Vordringlich ist die Herstellung der Dächer und die energetische Sanierung des Gebäudes. Dafür haben wir mehrere Anträge bei unterschiedlichen Förderern gestellt. Parallel dazu beginnen wir mit der Erschließung des Erdgeschosses, um schon erste Räume nutzen und damit auch erste Einnahmen generieren zu können.

Im Dezember 2016 wurden die ersten beiden Anträge bewilligt. Zuerst konnten wir uns beim Rat der Stadt Barsinghhausen für die Bereitstellung von 100.000 € bedanken. Der Beschluss wurde mit überzeugender Mehrheit gefasst und ist ein wichtiger Türöffner für weitere Förderungen. Anfangs war er mit einem Sperrvermerk versehen, der nun aber am 24. Juli 2017 aufgehoben wurde. Weitere 100.000 € stellt die NBank für die energetische Sanierung zur Verfügung.

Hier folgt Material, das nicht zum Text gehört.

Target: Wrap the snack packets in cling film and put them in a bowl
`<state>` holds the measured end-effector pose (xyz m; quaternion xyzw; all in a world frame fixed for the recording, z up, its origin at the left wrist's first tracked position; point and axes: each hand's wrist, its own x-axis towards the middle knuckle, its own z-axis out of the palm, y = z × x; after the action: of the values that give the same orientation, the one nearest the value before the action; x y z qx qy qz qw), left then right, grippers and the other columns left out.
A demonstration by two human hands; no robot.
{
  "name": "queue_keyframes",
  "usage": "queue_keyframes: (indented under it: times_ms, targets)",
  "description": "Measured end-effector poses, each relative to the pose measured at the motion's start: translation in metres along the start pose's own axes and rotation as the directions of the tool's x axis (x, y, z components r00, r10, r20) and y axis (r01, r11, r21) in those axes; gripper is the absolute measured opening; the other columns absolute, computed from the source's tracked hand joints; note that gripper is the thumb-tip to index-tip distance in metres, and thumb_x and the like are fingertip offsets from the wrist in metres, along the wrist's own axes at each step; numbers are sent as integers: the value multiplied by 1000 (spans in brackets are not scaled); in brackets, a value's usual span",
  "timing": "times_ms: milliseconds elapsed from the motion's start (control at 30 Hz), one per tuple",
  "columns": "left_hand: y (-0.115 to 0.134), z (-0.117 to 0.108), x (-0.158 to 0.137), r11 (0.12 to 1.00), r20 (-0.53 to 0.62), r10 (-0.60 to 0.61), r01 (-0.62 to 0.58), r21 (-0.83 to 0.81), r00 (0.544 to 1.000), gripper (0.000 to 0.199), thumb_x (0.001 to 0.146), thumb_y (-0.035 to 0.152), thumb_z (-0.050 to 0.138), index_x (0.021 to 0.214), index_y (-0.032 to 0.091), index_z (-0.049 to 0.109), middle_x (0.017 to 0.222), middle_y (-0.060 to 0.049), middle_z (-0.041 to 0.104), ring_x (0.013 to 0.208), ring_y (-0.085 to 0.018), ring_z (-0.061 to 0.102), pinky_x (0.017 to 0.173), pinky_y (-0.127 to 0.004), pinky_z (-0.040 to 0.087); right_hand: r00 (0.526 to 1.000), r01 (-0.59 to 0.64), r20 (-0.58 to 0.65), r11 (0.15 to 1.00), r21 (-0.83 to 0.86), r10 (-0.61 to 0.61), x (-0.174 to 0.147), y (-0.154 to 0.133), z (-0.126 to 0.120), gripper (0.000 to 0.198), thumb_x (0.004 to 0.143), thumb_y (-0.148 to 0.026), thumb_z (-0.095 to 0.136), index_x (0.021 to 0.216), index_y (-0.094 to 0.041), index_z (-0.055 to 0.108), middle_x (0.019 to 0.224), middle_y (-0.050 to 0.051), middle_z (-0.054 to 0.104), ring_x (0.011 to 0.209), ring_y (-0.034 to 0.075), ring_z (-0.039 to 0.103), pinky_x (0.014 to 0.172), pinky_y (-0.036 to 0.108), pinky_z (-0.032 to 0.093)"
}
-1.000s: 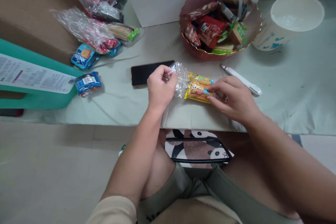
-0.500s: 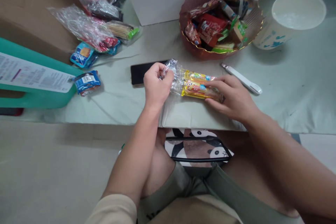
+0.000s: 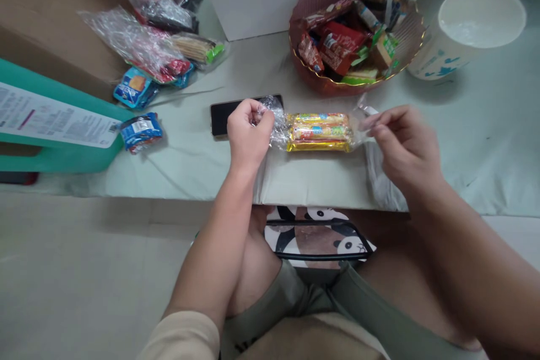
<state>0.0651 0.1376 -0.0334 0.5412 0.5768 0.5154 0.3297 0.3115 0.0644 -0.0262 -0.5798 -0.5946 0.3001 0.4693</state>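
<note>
Yellow-wrapped snack sticks (image 3: 319, 133) lie side by side in a clear plastic bag (image 3: 278, 126) above the table's front part. My left hand (image 3: 250, 130) is closed on the bag's crumpled left end. At the other side, my right hand (image 3: 407, 149) pinches the bag's right end between thumb and fingers. The bag is stretched between both hands, with the sticks in the middle. Partly behind my left hand lies a dark phone (image 3: 220, 118). The white cutter seen earlier is mostly hidden by my right hand.
A pink ribbed bowl (image 3: 312, 76) of wrapped snacks stands behind, beside a white paper cup (image 3: 458, 50). Packaged snacks (image 3: 135, 87), a small blue packet (image 3: 141, 132) and a green container (image 3: 84, 154) are at left. Translucent film (image 3: 382, 180) lies at the table's front edge.
My right hand has left the top of the snack sticks, moved right and gripped the bag's right end. The sticks now lie straighter. My left hand has shifted slightly left, still gripping.
</note>
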Motion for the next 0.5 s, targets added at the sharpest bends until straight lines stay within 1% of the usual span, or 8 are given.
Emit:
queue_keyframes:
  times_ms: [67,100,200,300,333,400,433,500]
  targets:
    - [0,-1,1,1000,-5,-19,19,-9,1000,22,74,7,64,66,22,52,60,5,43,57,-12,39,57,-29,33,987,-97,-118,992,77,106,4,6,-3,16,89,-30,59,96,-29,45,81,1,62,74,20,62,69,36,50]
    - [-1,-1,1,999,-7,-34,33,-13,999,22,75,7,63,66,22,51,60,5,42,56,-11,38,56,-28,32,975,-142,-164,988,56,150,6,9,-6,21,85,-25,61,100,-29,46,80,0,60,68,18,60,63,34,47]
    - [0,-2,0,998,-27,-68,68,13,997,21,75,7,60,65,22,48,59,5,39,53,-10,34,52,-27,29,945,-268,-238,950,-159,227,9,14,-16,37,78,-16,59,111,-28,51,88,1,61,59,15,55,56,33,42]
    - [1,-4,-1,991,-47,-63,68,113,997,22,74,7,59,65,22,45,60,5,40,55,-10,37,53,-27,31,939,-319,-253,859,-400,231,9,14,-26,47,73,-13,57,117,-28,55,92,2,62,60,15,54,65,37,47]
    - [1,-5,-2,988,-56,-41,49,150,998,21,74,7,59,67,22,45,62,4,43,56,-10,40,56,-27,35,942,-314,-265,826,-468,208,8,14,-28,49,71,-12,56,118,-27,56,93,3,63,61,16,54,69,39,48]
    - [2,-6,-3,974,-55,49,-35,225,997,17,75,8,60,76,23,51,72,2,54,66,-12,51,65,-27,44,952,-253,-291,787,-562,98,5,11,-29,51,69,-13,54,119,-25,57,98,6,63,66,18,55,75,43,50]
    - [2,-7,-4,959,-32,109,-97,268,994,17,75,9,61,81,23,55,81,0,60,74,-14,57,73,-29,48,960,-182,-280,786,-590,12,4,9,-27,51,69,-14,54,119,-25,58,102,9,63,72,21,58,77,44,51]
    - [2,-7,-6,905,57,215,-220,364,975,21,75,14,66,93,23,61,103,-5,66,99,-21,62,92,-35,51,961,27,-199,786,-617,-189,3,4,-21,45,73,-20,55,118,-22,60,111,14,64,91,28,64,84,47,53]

Das Foyer soll den Anfang machen. Es wird ein einladender Eingangsbereich sein, der das Haus auf breiter Front zur Egestorfer Straße hin öffnet. Von dort aus führt eine begrünte Rampe zum Eingang. Das Foyer wird mit seinen 121 qm Grundfläche nicht nur selbst für kleinere Veranstaltungen, Versammlungen, Proben und Treffen zur Verfügung stehen, sondern auch der Hauptzugang zum zukünftigen Saal und zum zukünftigen Werkstattbereich der Kunstschule Noa Noa sein.

Die Kunstschule und der Kunstverein können dann zugleich mit ihrer Arbeit in der Kulturfabrik beginnen, zunächst in nur provisorisch abgeteilten und hergerichteten Räumlichkeiten, aber in Teilaspekten mit deutlichen Verbesserungen gegenüber ihren jetzigen Standorten. Und sie werden als erste ihre Mietkosten an den Kulturverein Krawatte entrichten.

Weitere Nutzer, die anfangs auch mit Wenigem zufrieden sein können, werden bald die Chance erkennen und hinzukommen. Das wird keine Zauberei sein, sondern die schlichte Folge der sich bietenden Möglichkeiten!